--- What you should do ---
Begin at the line containing "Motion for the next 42" in the data below and go on through the line containing "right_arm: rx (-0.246", repeating each line exactly; include both ends and no other line.

:: Data supplied

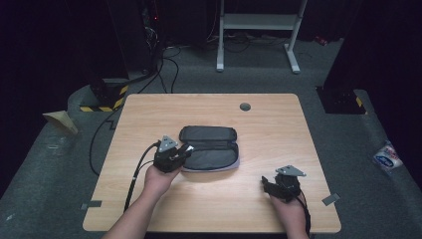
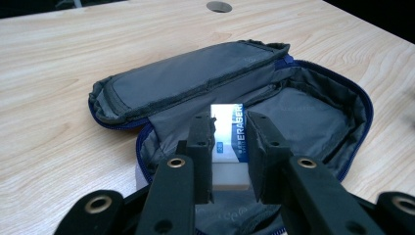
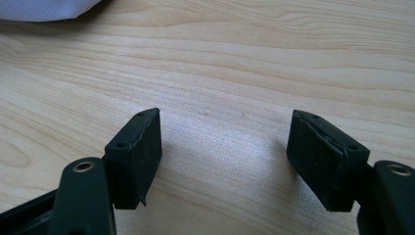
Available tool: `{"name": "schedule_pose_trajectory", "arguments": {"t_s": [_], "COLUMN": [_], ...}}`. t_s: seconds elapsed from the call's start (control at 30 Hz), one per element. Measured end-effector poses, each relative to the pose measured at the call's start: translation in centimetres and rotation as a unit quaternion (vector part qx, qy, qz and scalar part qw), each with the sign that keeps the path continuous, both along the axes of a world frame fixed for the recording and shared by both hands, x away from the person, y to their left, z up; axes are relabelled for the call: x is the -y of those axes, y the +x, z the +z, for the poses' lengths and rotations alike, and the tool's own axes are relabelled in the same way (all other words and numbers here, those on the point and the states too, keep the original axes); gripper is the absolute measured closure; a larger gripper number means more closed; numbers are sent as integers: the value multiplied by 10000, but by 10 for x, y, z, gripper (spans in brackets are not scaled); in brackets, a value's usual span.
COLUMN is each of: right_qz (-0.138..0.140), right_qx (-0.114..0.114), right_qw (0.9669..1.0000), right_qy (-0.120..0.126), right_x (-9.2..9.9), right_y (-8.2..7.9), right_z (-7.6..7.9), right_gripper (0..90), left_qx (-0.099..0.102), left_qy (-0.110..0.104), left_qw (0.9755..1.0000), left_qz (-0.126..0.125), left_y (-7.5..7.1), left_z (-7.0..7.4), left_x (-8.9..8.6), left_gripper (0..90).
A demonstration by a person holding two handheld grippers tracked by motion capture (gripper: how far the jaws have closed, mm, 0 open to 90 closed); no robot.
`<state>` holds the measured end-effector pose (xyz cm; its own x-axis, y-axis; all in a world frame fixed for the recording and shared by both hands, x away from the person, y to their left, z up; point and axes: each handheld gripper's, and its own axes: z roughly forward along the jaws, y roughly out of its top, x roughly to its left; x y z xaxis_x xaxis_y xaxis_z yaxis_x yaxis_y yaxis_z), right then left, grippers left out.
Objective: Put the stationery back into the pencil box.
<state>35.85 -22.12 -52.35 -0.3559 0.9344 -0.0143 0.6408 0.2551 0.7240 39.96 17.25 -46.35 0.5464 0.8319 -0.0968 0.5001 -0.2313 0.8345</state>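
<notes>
A grey zip pencil case [image 1: 209, 148] lies open in the middle of the wooden table [image 1: 278, 124], its padded lid folded back. My left gripper [image 1: 185, 150] hovers at the case's left end and is shut on a white eraser [image 2: 228, 142] with a blue printed sleeve, held just above the case's open lining [image 2: 303, 117]. My right gripper [image 1: 265, 183] rests near the table's front right, its jaws wide apart over bare wood [image 3: 225, 132] with nothing between them.
A round grommet hole [image 1: 245, 106] sits near the table's far edge. The pale outer side of the case [image 3: 49, 9] shows at the top left of the right gripper view. Cables and a metal stand [image 1: 259, 30] lie on the floor beyond the table.
</notes>
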Motion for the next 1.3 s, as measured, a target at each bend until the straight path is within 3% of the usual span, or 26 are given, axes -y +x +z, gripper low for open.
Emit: {"name": "schedule_pose_trajectory", "arguments": {"t_s": [0.2,0.33,0.47,0.83,1.3], "right_qz": [0,-2,-3,-3,-14], "right_qx": [0,1,20,21,12], "right_qw": [10000,10000,10000,10000,10000], "right_qy": [0,-1,-4,-2,0], "right_x": [0,0,0,0,0], "right_y": [0,0,0,0,-1], "right_z": [0,0,0,0,0], "right_gripper": [288,288,288,288,290], "left_qx": [-107,-168,-280,-470,-568], "left_qy": [146,372,390,828,886], "left_qw": [9998,9992,9988,9955,9944], "left_qz": [-10,-22,-8,31,107], "left_y": [6,10,14,19,18], "left_z": [-3,-6,-10,-21,-23], "left_x": [3,6,5,9,10], "left_gripper": [732,731,731,729,727]}}
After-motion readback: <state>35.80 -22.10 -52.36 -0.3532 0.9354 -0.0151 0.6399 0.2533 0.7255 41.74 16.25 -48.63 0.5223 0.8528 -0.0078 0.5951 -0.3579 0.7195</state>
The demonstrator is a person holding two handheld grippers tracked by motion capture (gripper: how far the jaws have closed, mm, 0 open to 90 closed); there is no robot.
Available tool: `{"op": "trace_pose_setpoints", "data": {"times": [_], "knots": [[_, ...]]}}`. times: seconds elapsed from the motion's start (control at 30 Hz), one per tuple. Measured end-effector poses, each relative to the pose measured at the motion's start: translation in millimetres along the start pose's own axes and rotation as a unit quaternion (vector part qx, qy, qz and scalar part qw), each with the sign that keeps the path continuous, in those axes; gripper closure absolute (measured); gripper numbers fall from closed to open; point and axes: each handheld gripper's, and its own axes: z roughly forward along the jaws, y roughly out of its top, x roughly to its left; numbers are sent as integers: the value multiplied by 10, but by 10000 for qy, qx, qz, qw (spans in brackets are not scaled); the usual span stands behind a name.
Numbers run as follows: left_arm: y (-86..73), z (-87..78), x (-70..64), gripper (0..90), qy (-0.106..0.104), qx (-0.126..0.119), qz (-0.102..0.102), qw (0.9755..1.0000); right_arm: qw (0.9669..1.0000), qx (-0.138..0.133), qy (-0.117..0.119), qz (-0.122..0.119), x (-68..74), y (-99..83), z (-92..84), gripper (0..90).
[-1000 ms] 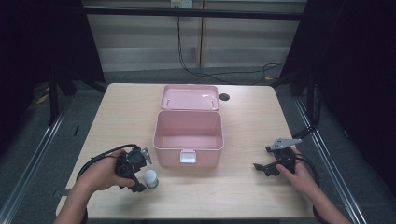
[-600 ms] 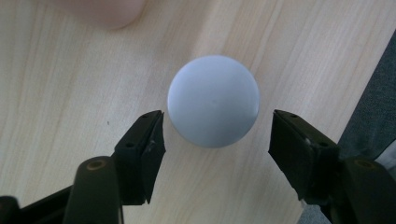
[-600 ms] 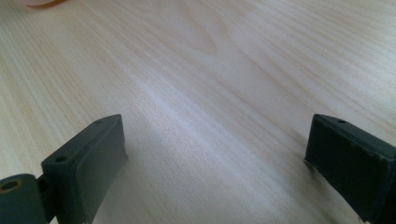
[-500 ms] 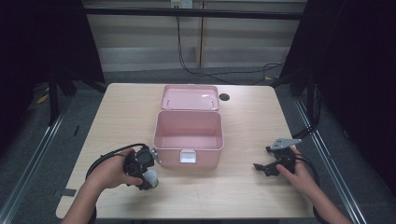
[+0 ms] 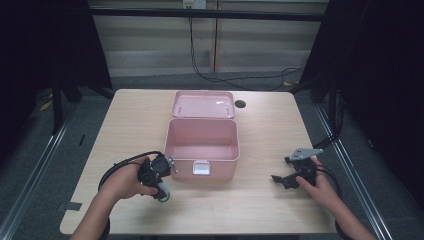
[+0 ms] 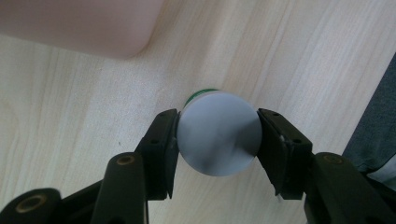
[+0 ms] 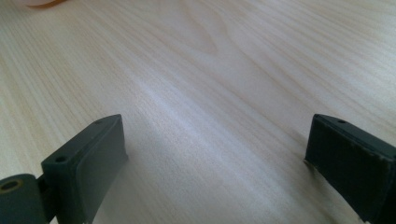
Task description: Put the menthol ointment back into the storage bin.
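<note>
my left gripper (image 6: 217, 140) clamps white-capped bottle (image 6: 218, 133), seen end-on, above table | open pink box (image 5: 201, 145) just beside, up-right | right gripper (image 5: 292, 177) spread wide, empty, farther off

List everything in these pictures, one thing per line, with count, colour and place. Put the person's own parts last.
table: one, light wood, centre of the room.
box: one, pink, mid-table, lid open and lying back behind it, nothing seen inside.
hole: one, dark, in the tabletop right of the lid.
small container: one, white round top with a green band, near the box's front left corner.
left gripper: one, black, jaws shut on the small container.
right gripper: one, black, jaws open over bare table right of the box.
hands: two, one on each gripper.
</note>
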Motion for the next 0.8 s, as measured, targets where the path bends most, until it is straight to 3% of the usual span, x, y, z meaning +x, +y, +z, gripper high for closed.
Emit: {"op": "trace_pose_setpoints", "data": {"times": [0.17, 0.27, 0.53, 0.8], "knots": [[23, 2, -27, 502, 29, 94, -35, 9999, 10000, 1, 0, 1, 0, 0, 0, 45], [33, -24, -34, 503, -71, 123, -110, 9998, 10000, 1, -1, 2, 1, 0, 0, 45], [60, -212, -84, 504, -231, 142, -324, 9991, 10000, 1, -4, 3, 1, 0, 0, 45], [97, -462, -57, 504, -306, 244, -795, 9961, 10000, 6, -9, 12, 3, 0, -2, 45]]}}
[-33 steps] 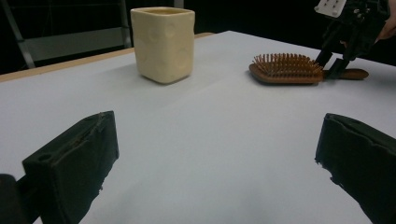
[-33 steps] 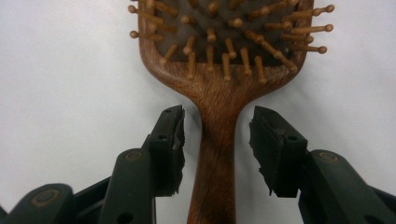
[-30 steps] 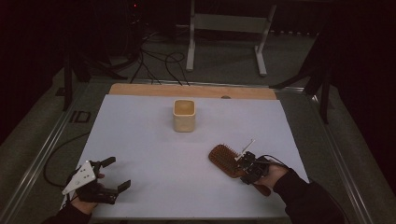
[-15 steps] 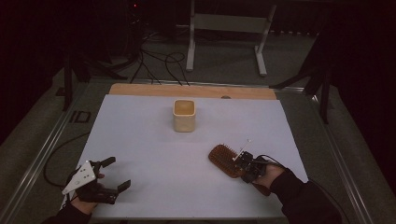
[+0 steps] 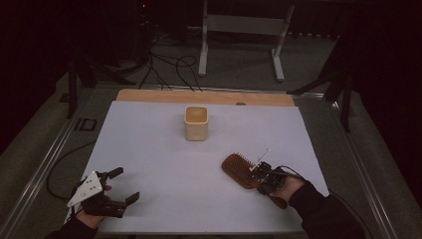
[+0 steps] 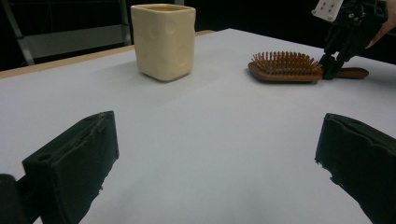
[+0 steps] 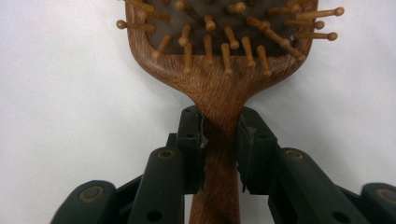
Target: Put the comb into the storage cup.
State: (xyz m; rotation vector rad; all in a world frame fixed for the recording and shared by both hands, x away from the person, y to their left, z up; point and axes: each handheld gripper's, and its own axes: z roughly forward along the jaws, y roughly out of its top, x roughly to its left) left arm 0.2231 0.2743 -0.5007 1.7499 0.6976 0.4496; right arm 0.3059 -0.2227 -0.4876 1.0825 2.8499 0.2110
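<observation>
The hairbrush (image 5: 240, 170) lies lower right on the desk (image 5: 164, 149), handle running into the right tongs (image 7: 219, 149), which have just been closing on its neck; left tongs (image 5: 122, 186), lower left, gape empty.

This looks like a lab or recording studio rather than a home. A white tabletop (image 5: 164, 149) with metal rails along its sides stands in a dark room, loose cables (image 5: 169, 67) trail over the grey floor behind it, and a metal stand (image 5: 241, 30) rises at the back.
</observation>
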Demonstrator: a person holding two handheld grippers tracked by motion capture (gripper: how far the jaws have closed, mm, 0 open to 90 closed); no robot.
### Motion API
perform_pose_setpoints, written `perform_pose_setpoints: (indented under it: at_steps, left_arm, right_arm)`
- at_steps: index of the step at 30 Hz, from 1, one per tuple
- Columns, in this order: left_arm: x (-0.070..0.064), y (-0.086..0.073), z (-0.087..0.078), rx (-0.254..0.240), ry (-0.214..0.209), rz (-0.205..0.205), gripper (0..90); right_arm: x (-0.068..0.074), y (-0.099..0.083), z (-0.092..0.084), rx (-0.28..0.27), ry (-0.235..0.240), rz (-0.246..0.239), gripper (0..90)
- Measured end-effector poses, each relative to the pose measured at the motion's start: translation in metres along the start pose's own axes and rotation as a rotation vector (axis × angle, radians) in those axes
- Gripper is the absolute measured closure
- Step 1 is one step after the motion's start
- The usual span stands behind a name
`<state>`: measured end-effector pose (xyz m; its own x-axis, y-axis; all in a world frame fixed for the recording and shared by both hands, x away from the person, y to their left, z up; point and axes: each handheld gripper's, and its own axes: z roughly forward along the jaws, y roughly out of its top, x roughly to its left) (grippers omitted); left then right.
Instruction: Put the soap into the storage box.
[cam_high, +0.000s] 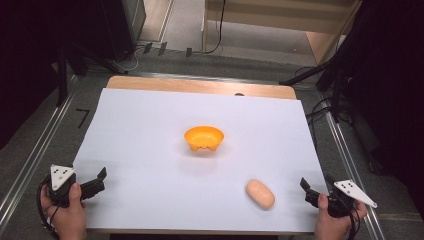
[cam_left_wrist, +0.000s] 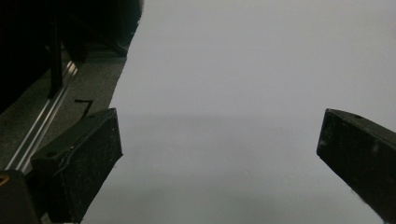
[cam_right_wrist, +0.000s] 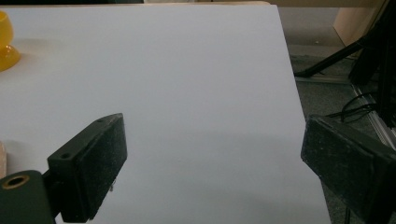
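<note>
1. Nearest the high camera, the person's two hands sat at the front edge of the table (cam_high: 150, 125), each holding a hand-held gripper: the left hand-held gripper (cam_high: 101, 176) at the near left corner, the right hand-held gripper (cam_high: 303, 185) at the near right.
2. Both had their jaws spread wide with nothing between them, only the white sheet beneath.
3. An oval, pale peach-coloured bread roll (cam_high: 260, 194) lay on the sheet near the front right, smooth and slightly glossy, its long axis running diagonally. It was near the right hand-held gripper but not touching it.
4. Near the middle of the table stood an orange bowl (cam_high: 203, 138), well apart from the roll.
5. The high view took in roll, bowl and both hands together. The right gripper view caught just an edge of the bowl (cam_right_wrist: 6, 42) at its upper left and a sliver of the roll (cam_right_wrist: 2, 161) at its left border. The left gripper view showed bare white sheet between its jaws, plus a floor rail (cam_left_wrist: 44, 126) at its left.
</note>
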<state>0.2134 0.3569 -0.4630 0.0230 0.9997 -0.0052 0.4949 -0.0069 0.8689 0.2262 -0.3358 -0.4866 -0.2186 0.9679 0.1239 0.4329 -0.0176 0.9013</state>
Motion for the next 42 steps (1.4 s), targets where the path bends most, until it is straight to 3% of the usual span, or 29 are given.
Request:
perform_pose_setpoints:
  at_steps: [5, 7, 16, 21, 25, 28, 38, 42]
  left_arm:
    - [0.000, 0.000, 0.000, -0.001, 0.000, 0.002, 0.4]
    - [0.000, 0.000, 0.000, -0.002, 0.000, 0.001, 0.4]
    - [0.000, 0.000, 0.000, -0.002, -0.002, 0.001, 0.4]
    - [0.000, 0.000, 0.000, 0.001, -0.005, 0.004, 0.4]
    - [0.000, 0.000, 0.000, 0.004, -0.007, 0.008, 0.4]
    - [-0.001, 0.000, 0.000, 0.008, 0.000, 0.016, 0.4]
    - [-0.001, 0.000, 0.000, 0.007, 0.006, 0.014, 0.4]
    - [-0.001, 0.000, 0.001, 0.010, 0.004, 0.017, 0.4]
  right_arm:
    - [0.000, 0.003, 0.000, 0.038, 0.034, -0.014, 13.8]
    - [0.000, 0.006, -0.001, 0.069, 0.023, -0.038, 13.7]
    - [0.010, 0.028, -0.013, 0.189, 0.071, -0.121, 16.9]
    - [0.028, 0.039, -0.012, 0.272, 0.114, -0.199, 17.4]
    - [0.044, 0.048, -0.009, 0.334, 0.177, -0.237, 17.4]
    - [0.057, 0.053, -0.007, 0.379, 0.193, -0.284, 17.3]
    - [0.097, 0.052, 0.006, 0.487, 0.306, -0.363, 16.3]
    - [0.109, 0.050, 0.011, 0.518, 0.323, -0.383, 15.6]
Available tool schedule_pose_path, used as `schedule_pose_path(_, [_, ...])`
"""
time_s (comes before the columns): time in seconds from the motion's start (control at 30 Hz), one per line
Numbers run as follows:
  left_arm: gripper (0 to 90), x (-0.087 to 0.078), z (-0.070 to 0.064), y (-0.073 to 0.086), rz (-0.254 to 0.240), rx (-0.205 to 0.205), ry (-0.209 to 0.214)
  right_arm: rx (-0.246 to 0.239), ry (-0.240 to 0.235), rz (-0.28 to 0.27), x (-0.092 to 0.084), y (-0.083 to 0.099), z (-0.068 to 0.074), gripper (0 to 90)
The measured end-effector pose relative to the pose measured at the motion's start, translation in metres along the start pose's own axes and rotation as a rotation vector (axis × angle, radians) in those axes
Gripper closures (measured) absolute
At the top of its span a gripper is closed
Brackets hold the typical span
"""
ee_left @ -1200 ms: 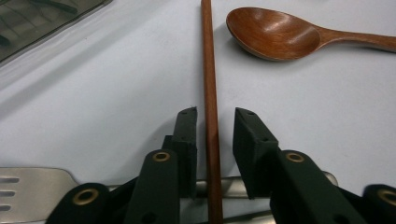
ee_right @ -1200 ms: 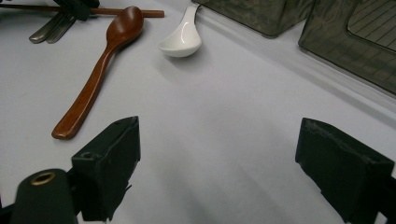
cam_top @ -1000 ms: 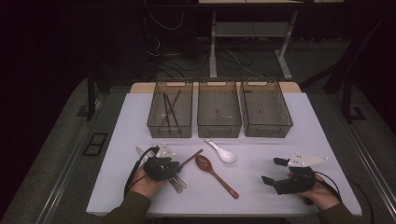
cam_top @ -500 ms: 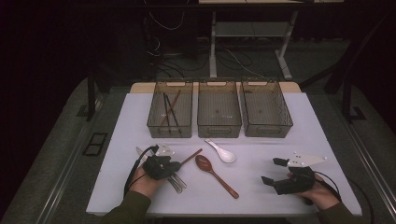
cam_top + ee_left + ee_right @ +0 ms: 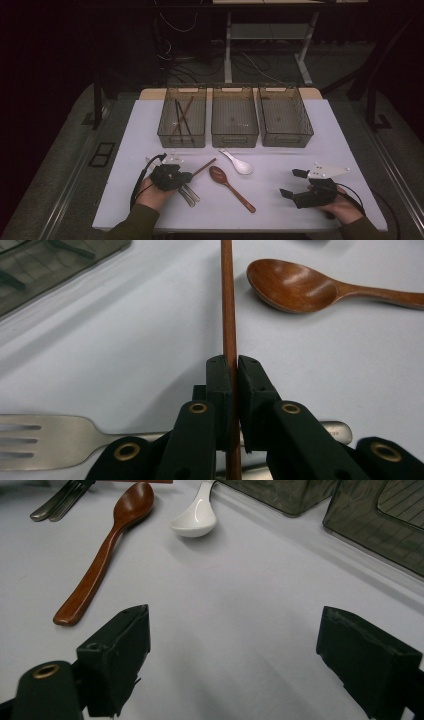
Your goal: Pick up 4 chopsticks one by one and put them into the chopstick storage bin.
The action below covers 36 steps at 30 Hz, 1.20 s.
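My left gripper [image 5: 233, 365] is shut on a thin brown wooden chopstick [image 5: 228, 300] that lies on the white table and runs away from the jaws. Its jaws have just been closing with the chopstick between them. In the high view the left gripper [image 5: 187, 176] sits at the near left, and the chopstick [image 5: 204, 167] points toward the bins. A wooden spoon [image 5: 295, 285] lies just beyond it. My right gripper [image 5: 291, 183] rests at the near right, open, with bare table between its jaws [image 5: 232, 650].
Metal forks [image 5: 190, 194] lie under the left gripper. A white ceramic spoon [image 5: 239, 164] lies near the wooden spoon [image 5: 230, 186]. Three smoky plastic bins stand at the back: the left bin [image 5: 165, 131] holds chopsticks, beside the middle bin [image 5: 235, 135] and right bin [image 5: 285, 137].
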<state>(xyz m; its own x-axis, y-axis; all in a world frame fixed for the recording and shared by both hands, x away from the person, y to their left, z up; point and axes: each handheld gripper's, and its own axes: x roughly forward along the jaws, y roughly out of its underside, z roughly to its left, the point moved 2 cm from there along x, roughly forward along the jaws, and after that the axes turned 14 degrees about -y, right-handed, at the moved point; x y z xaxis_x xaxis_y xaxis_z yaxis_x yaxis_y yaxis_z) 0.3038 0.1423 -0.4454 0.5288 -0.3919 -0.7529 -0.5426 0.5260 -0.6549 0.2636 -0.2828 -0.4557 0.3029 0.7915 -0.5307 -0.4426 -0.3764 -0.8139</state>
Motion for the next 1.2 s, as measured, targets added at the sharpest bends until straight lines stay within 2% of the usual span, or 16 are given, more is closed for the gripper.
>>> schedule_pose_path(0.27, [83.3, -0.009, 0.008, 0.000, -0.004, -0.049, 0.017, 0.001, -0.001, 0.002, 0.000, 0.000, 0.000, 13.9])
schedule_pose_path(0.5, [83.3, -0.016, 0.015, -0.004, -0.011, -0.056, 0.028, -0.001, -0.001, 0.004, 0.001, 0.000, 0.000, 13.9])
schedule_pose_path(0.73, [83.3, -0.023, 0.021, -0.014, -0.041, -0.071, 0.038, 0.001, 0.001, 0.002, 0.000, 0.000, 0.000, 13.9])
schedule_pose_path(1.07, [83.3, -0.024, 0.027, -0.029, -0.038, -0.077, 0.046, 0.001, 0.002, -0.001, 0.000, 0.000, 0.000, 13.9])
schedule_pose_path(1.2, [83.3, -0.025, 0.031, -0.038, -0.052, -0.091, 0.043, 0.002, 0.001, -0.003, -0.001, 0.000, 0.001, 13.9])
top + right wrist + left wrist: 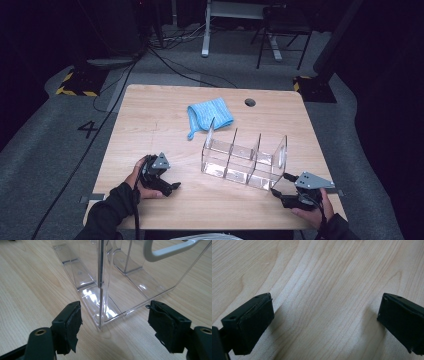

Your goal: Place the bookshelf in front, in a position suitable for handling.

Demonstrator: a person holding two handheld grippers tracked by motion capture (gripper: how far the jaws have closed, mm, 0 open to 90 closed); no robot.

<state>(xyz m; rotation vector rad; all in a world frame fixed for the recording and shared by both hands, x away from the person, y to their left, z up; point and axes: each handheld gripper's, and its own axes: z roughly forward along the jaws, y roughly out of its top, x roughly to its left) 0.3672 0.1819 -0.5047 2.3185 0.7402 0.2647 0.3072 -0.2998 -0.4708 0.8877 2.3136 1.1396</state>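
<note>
Since the clear plastic organizer point(245, 161) sits just right of the centre of the frame on the counter point(150, 120), with the right gripper point(280, 194) close to its near right corner, we judge the step in hand to be taking hold of that corner. In the right gripper view the jaws stand spread wide, one on either side of the upright corner edge, holding nothing and not yet touching the plastic. To do this well we should ease forward until one wall lies between the pads, then close gently, since thin clear plastic may slip or tip the divided tray. The right hand point(312, 212) lies low at the lower right of the frame, pointing up and left. The left gripper point(172, 187) rests at the lower left, well apart from the organizer, its jaws spread over bare wood. A blue cloth point(210, 116) lies beyond the organizer.
</note>
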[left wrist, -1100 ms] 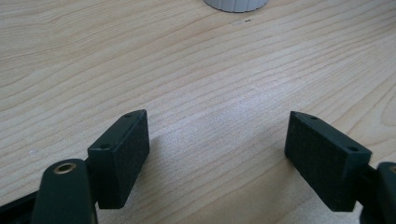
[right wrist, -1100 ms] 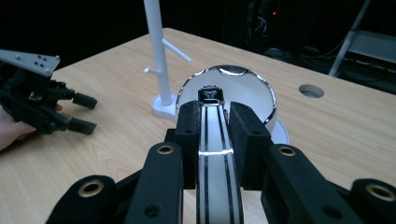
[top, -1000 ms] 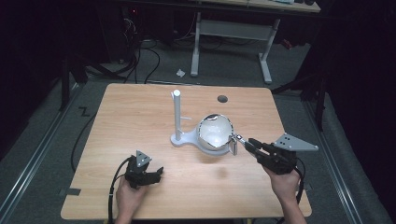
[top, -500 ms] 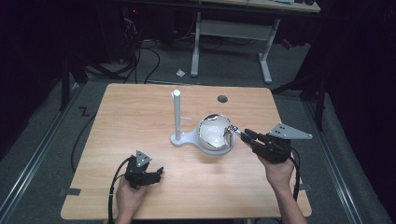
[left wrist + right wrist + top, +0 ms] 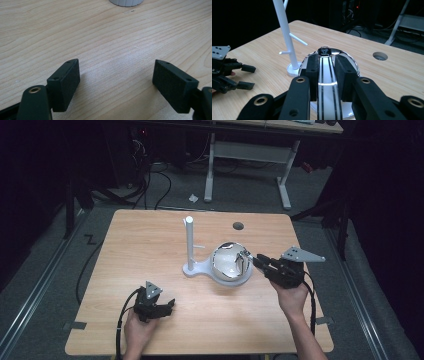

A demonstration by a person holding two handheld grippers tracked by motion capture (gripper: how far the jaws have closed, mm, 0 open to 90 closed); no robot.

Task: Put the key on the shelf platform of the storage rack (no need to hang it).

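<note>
A white mug [image 5: 227, 265] with a shiny inside stands mid-table, against the base of a white peg stand [image 5: 190, 245]. My right gripper [image 5: 248, 257] reaches in from the right and is shut on the mug's handle. In the right gripper view the black-striped white handle [image 5: 325, 82] runs between the two pads [image 5: 312, 72], with the stand [image 5: 287, 37] just behind. My left gripper [image 5: 162, 306] rests on the table near the front left, open with nothing in it. The left gripper view has its jaws wide apart over bare wood [image 5: 115, 62].
A round cable hole [image 5: 238, 225] sits in the tabletop behind the mug. The stand's short pegs [image 5: 298, 40] stick out sideways. Dark floor with cables and a desk frame [image 5: 245, 155] lies beyond the far edge.
My right gripper has moved a little farther from the person and to the left, still on the handle, and the mug has turned slightly. The left gripper has stayed put.
</note>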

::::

--- Written reply ---
Motion for the next 42 steps (1.4 s), targets where the path bends most, until it is straight to 3% of the usual span, or 29 are given.
Request:
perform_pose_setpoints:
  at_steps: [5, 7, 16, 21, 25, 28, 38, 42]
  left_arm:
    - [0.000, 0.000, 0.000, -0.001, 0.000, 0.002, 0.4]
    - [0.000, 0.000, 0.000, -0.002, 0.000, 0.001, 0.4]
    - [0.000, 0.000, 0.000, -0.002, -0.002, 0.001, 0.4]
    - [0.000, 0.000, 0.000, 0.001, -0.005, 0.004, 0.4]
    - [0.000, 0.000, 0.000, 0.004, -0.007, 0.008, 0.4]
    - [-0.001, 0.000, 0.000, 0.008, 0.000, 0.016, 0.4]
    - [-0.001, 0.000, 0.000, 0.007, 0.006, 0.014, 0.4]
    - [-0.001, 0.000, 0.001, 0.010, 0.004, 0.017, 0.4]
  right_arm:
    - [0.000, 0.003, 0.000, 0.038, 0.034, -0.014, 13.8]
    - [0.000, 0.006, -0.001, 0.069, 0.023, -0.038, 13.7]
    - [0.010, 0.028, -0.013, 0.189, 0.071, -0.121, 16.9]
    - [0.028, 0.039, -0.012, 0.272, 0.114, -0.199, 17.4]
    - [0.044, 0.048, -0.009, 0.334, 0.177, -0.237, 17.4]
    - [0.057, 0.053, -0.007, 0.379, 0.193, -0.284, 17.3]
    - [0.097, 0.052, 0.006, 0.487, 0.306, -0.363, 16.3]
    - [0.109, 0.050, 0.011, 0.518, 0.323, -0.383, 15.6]
Available tool schedule_pose_path, used as `schedule_pose_path(_, [_, ...])`
"""
time_s (comes before the columns): time in seconds from the motion's start (control at 30 Hz), one per line
Numbers run as follows:
  left_arm: gripper (0 to 90), x (-0.087 to 0.078), z (-0.070 to 0.064), y (-0.073 to 0.086), rz (-0.254 to 0.240), rx (-0.205 to 0.205), ry (-0.209 to 0.214)
  right_arm: rx (-0.246 to 0.239), ry (-0.240 to 0.235), rz (-0.28 to 0.27), x (-0.092 to 0.084), y (-0.083 to 0.099), z (-0.068 to 0.074), gripper (0 to 90)

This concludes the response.